Deep neural network models are growing rapidly to improve accuracy in many different applications, e.g. language modeling, machine translation, and speech and image recognition.
As the models grow, the compute and memory resources to train those models also increase proportionally. Since the growth of compute and memory resources are not as fast as the models, researchers are coming with many techniques to train the models faster, e.g. reduced precision representation, sparse models, and compressed models. In this blog post, we evaluate the scope of mixed precision numbers in training deep neural networks for end-to-end application (e.g. language modeling). We show that training with mixed precision allows us to achieve 4.1X performance improvement compared to single precision floating point numbers.
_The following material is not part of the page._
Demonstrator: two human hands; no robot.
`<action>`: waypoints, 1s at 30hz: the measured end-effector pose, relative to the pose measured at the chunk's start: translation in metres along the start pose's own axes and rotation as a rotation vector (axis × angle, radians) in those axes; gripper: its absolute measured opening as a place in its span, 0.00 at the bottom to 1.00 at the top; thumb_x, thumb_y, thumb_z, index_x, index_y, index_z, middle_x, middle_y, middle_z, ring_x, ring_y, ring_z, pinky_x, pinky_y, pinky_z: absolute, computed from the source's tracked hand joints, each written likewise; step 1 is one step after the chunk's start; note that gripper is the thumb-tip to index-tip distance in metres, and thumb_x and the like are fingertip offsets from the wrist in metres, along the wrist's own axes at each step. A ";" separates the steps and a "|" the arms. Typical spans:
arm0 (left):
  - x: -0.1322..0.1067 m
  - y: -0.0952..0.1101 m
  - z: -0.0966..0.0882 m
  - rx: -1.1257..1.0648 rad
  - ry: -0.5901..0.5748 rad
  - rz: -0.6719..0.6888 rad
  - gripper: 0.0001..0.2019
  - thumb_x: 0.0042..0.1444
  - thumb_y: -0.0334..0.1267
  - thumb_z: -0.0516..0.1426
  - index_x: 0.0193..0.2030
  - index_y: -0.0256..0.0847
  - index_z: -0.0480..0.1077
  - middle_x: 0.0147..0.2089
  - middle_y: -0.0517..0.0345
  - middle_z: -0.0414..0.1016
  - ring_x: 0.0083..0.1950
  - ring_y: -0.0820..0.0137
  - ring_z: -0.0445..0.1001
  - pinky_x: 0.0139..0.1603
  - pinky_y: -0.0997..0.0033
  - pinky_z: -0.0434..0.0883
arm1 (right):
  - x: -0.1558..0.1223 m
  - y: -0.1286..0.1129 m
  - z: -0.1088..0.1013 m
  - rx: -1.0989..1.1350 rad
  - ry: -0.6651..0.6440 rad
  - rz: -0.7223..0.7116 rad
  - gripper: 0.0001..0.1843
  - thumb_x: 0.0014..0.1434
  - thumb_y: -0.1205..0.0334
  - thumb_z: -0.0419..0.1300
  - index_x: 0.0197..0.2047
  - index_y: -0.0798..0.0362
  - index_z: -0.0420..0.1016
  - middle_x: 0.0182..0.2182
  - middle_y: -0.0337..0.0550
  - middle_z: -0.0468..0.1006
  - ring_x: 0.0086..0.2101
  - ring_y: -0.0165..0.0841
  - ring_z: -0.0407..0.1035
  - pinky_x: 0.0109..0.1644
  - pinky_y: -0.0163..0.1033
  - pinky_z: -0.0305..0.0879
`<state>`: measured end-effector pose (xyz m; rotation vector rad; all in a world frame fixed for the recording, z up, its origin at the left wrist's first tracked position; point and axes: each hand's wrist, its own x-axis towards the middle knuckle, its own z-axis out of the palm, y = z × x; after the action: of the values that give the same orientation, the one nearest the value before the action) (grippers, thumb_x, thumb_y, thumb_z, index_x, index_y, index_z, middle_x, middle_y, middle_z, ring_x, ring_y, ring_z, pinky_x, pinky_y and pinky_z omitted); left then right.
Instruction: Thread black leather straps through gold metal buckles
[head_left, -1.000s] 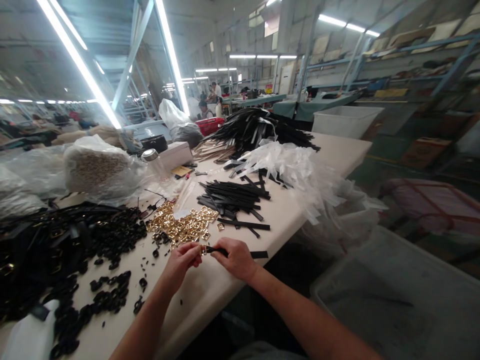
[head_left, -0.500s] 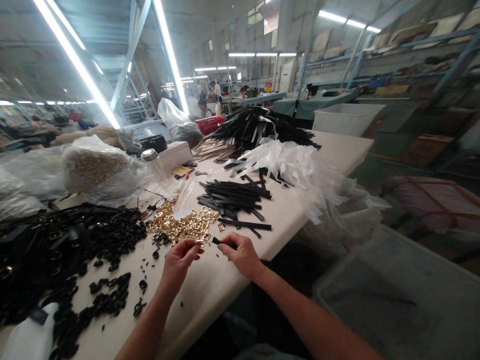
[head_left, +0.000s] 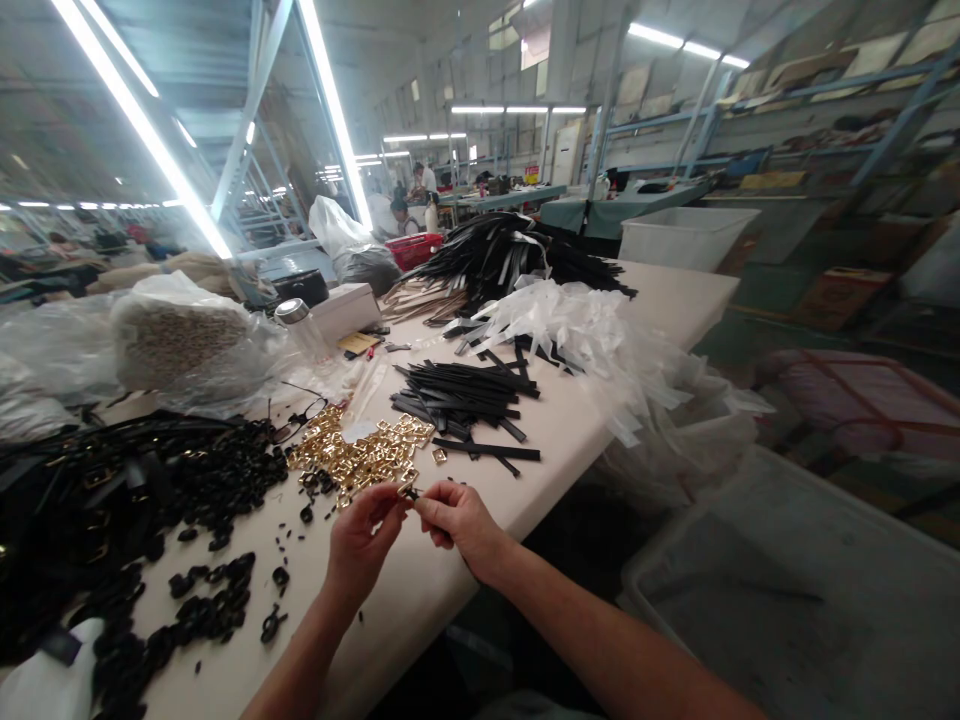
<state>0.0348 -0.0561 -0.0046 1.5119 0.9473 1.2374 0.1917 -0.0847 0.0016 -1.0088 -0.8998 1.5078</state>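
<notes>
My left hand (head_left: 367, 525) is closed in a pinch on a small gold buckle (head_left: 406, 492), partly covered by the fingertips. Touching or almost touching it, my right hand (head_left: 459, 518) pinches a black strap (head_left: 413, 494); only its end shows between the two hands. Just beyond the fingers lies a heap of gold buckles (head_left: 352, 448), with one loose buckle (head_left: 439, 456) to its right. Behind that, a pile of short black straps (head_left: 461, 392) rests on the table (head_left: 570, 440).
At the left spread black loops (head_left: 217, 600) and belts with gold buckles (head_left: 90, 500). White strips (head_left: 562, 320) hang over the table's right edge. Further back are a lidded glass jar (head_left: 294, 315), eyeglasses (head_left: 311, 408) and a large bundle of black straps (head_left: 510, 255). A plastic bin (head_left: 787, 580) stands at right.
My right hand has moved left with the black strap, bringing its end up to the buckle in my left hand. The view has shifted slightly.
</notes>
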 end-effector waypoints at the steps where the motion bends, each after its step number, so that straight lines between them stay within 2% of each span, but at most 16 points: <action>1: 0.000 0.001 0.000 -0.028 -0.019 -0.019 0.13 0.51 0.38 0.64 0.44 0.43 0.74 0.38 0.56 0.78 0.38 0.67 0.77 0.41 0.69 0.75 | 0.000 -0.002 0.000 -0.036 0.009 -0.019 0.20 0.49 0.46 0.66 0.28 0.55 0.69 0.20 0.34 0.70 0.16 0.22 0.58 0.19 0.29 0.48; 3: 0.000 0.004 0.000 -0.096 -0.071 -0.081 0.15 0.53 0.40 0.63 0.48 0.43 0.72 0.39 0.54 0.78 0.38 0.67 0.77 0.39 0.69 0.75 | -0.002 -0.007 -0.001 -0.164 0.036 -0.089 0.17 0.51 0.48 0.64 0.28 0.55 0.71 0.20 0.35 0.71 0.17 0.24 0.59 0.20 0.31 0.52; 5: 0.001 0.004 0.000 -0.168 -0.116 -0.165 0.16 0.56 0.44 0.60 0.50 0.41 0.72 0.39 0.53 0.78 0.38 0.67 0.77 0.37 0.70 0.75 | -0.005 -0.013 -0.003 -0.395 0.080 -0.227 0.13 0.54 0.52 0.63 0.30 0.54 0.73 0.23 0.36 0.74 0.21 0.27 0.64 0.25 0.32 0.57; 8: 0.002 0.002 0.000 -0.268 -0.149 -0.286 0.17 0.57 0.47 0.59 0.48 0.39 0.73 0.36 0.51 0.79 0.35 0.68 0.76 0.35 0.71 0.74 | -0.012 -0.021 -0.005 -0.799 0.148 -0.447 0.05 0.56 0.59 0.63 0.32 0.51 0.75 0.28 0.36 0.77 0.30 0.30 0.69 0.34 0.34 0.59; 11: 0.002 0.000 0.001 -0.345 -0.146 -0.364 0.17 0.55 0.47 0.61 0.45 0.37 0.75 0.33 0.52 0.78 0.31 0.71 0.74 0.32 0.74 0.72 | -0.016 -0.023 -0.005 -0.993 0.148 -0.544 0.02 0.56 0.62 0.64 0.34 0.49 0.75 0.31 0.36 0.78 0.33 0.31 0.71 0.37 0.33 0.59; 17: 0.004 0.001 0.000 -0.492 -0.102 -0.430 0.16 0.52 0.47 0.63 0.41 0.36 0.78 0.27 0.56 0.75 0.27 0.77 0.70 0.28 0.80 0.68 | -0.014 -0.020 -0.003 -1.010 0.133 -0.577 0.03 0.57 0.62 0.63 0.36 0.49 0.74 0.33 0.36 0.79 0.35 0.31 0.72 0.38 0.32 0.60; 24: 0.006 0.003 -0.002 -0.636 -0.100 -0.545 0.14 0.44 0.37 0.69 0.39 0.38 0.79 0.36 0.55 0.78 0.32 0.77 0.73 0.34 0.82 0.72 | -0.012 -0.017 -0.003 -0.914 0.138 -0.542 0.04 0.58 0.59 0.63 0.36 0.49 0.75 0.32 0.38 0.79 0.33 0.31 0.72 0.37 0.33 0.61; 30: 0.005 0.008 0.000 -0.653 -0.087 -0.584 0.15 0.41 0.33 0.70 0.38 0.39 0.78 0.36 0.58 0.78 0.32 0.78 0.74 0.34 0.83 0.73 | -0.010 -0.017 -0.004 -0.827 0.113 -0.476 0.07 0.59 0.56 0.62 0.35 0.49 0.76 0.31 0.39 0.79 0.32 0.32 0.71 0.37 0.34 0.63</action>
<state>0.0356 -0.0533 0.0047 0.6969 0.7450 0.9105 0.2025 -0.0919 0.0169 -1.3087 -1.6037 0.6526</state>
Deep learning models are usually trained using 32-bit single precision numbers (FP32). In this work, we use the technique for mixed precision discussed in , where we use 16-bit floating point numbers (FP16) to (i) reduce the memory needed to train the deep learning models and (ii) take advantage of faster computational units for FP16 (e.g. TensorCore in NVIDIA’s V100 processor). We use FP16 for the inputs, weights, activations and gradients of the models. However, due to the limited mantissa in FP16 compared to FP32, we maintain a master copy of the weights in FP32. This FP32 master copy is rounded to FP16 only once for the forward and backward propagation to perform FP16 arithmetic computation on the faster hardware. To minimize gradient values becoming zeros, we use loss scaling (multiplying the loss by a scaling factor, S, e.g. 256 and 512 before computing gradients and then dividing the gradients by S before applying to the weights). Since we use both FP16 and FP32 in our approach, we denote this method as mixed precision technique (MP), similar to . More details on these are available at [1, 2, 3].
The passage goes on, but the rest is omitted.